- Date: 22–28 November
- Edition: 1st
- Surface: Hard
- Location: Manama, Bahrain

Champions

Singles
- Ramkumar Ramanathan

Doubles
- Nuno Borges / Francisco Cabral
| Bahrain Ministry of Interior Tennis Challenger |

= 2021 Bahrain Ministry of Interior Tennis Challenger =

The 2021 Bahrain Ministry of Interior Tennis Challenger was a professional tennis tournament played on hard courts. It was the first edition of the tournament which was part of the 2021 ATP Challenger Tour. It took place in Manama, Bahrain between 22 and 28 November 2021.

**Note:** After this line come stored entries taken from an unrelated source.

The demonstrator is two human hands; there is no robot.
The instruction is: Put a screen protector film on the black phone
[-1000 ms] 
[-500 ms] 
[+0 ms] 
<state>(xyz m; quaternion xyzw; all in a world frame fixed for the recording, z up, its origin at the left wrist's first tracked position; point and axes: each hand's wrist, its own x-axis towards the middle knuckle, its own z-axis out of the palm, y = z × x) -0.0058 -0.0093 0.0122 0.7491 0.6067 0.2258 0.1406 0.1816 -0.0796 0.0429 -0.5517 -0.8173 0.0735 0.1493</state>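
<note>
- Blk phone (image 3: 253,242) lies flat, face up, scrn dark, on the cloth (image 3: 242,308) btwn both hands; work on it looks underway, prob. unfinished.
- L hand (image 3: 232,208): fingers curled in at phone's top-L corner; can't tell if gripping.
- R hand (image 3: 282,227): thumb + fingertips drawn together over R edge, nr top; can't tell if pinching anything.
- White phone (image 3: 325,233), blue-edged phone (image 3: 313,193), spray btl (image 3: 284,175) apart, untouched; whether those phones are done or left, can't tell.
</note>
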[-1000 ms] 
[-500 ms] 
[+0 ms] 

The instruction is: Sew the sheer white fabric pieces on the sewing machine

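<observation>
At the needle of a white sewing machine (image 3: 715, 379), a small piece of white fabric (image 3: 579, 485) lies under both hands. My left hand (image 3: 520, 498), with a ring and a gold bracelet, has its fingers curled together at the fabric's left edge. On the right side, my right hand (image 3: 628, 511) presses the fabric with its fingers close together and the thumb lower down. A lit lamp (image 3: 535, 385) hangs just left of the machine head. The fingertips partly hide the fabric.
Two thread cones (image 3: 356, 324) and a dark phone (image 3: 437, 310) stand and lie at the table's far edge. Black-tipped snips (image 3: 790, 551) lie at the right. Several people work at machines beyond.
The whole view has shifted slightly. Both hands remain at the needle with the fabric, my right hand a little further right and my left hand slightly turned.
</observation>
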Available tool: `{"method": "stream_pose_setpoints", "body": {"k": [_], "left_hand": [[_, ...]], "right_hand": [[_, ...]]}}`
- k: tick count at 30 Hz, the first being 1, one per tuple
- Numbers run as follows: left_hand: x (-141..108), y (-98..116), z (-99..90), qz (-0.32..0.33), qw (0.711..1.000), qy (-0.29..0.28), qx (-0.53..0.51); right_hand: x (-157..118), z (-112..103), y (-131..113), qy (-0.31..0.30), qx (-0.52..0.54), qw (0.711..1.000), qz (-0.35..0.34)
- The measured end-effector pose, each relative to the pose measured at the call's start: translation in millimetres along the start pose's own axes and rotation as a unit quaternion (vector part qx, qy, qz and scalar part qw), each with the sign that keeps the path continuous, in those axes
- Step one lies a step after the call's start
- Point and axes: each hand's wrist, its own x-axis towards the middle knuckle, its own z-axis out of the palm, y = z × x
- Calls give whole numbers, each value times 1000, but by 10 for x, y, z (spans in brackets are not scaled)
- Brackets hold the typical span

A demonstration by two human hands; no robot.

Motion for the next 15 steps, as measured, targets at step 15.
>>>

==Singles main-draw entrants==
===Seeds===

| Country | Player | Rank^{1} | Seed |
|---|---|---|---|
| MDA | Radu Albot | 137 | 1 |
| TUR | Cem İlkel | 145 | 2 |
| TUR | Altuğ Çelikbilek | 161 | 3 |
| AUS | Christopher O'Connell | 174 | 4 |
| IND | Prajnesh Gunneswaran | 197 | 5 |
| IND | Ramkumar Ramanathan | 222 | 6 |
| GBR | Jay Clarke | 229 | 7 |
| BIH | Mirza Bašić | 234 | 8 |

- ^{1} Rankings are as of 15 November 2021.

===Other entrants===
The following players received wildcards into the singles main draw:
- BHR Hasan Abdulnabi
- TUR Yankı Erel
- ESP Iván Marrero Curbelo

The following player received entry into the singles main draw as an alternate:
- IND Mukund Sasikumar

The following players received entry from the qualifying draw:
- CZE Marek Gengel
- BUL Alexandar Lazarov
- AUT Maximilian Neuchrist
- UKR Vladyslav Orlov

The following player received entry into the singles main draw as a lucky loser:
- GER Johannes Härteis

==Champions==
===Singles===

- IND Ramkumar Ramanathan def. RUS Evgeny Karlovskiy 6–1, 6–4.

===Doubles===

- POR Nuno Borges / POR Francisco Cabral def. AUT Maximilian Neuchrist / GRE Michail Pervolarakis 7–5, 6–7^{(5–7)}, [10–8].